3.3 KiB
salsa
A generic framework for on-demand, incrementalized computation.
Obligatory warning
Very much a WORK IN PROGRESS at this point. Ready for experimental use but expect frequent breaking changes.
Credits
This system is heavily inspired by adapton, glimmer, and rustc's query system. So credit goes to Eduard-Mihai Burtescu, Matthew Hammer, Yehuda Katz, and Michael Woerister.
Key idea
The key idea of salsa
is that you define two things:
- Inputs: the base inputs to your system. You can change these whenever you like.
- Queries: values derived from those inputs. These are defined via "pure functions" (no side effects). The results of queries can be memoized to avoid recomputing them a lot. When you make changes to the inputs, we'll figure out (fairly intelligently) when we can re-use these memoized values and when we have to recompute them.
How to use Salsa in three easy steps
Using salsa is as easy as 1, 2, 3...
- Define one or more query context traits that contain the inputs and queries you will need. We'll start with one such trait, but later on you can use more than one to break up your system into components (or spread your code across crates).
- Implement the queries using the
query_definition!
macro. - Create the query context implementation, which contains a full listing of all the inputs/queries you will be using. The query content implementation will contain the storage for all of the inputs/queries and may also contain anything else that your code needs (e.g., configuration data).
Let's walk through an example! This is the hello_world
example from the repository.
Step 1: Define a query context trait
The "query context" is the central struct that holds all the state for your application. It has the current values of all your inputs, the values of any memoized queries you have executed thus far, and dependency information between them.
pub trait HelloWorldContext: salsa::QueryContext {
salsa::query_prototype! {
/// The fundamental **input** to the system: contains a
/// complete list of files.
fn all_files() for AllFiles;
/// A **derived value**: filtered list of paths representing
/// jpegs.
fn jpegs() for Jpegs;
/// A **derived value**: the size of the biggest image. To
/// avoid doing actual image manipulating, we'll use the silly
/// metric of the longest file name. =)
fn largest() for Largest;
}
}
Let's make a very simple, hello-world sort of example. We'll make two inputs, each of whihc is
Goals
It tries to hit a few goals:
- No need for a base crate that declares the "complete set of queries"

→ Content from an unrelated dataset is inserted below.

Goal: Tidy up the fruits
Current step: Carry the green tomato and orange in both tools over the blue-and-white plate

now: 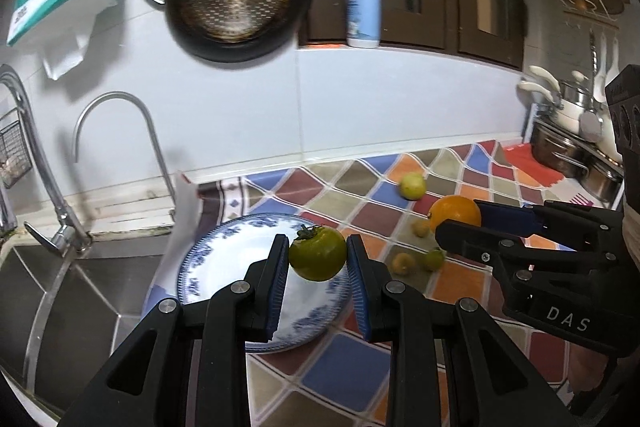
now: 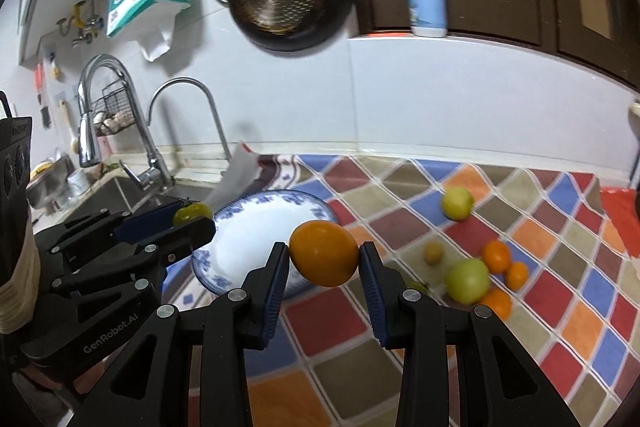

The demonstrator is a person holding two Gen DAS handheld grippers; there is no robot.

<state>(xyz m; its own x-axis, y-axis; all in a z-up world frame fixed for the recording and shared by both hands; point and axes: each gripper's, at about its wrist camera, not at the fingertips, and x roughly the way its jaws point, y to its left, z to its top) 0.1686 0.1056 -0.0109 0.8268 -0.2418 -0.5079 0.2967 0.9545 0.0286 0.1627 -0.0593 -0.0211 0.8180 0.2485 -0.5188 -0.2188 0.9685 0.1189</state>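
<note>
While left gripper (image 1: 318, 259) clamps green tomato (image 1: 318, 254) — stem up-left — right gripper (image 2: 324, 263) pinches orange (image 2: 324, 253).

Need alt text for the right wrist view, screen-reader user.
The right gripper holds an orange fruit over a checked cloth, near an empty blue-and-white plate. At left, the left gripper grips a green fruit; more fruits lie loose at right.

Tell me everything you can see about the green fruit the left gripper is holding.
The round, glossy olive-green fruit has a dark, dried leafy stem cap on top. It is whole and smooth, and looks like an unripe tomato or persimmon. The left gripper clamps it between blue ribbed pads, in the air above the blue-and-white patterned plate.
</note>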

- Each query can define its own storage and doesn't have to be memoized
- Each module only has to know about the queries that it depends on and that it provides (but no others)
- Compiles to fast code, with no allocation, dynamic dispatch, etc on the "memoized hit" fast path
- Can recover from cycles gracefully (though I didn't really show that)
- Should support arenas and other lifetime-based things without requiring lifetimes everywhere when you're not using them (untested)
Example
There is a working hello_world
example which is probably the best documentation.
More to come when I expand out a few more patterns.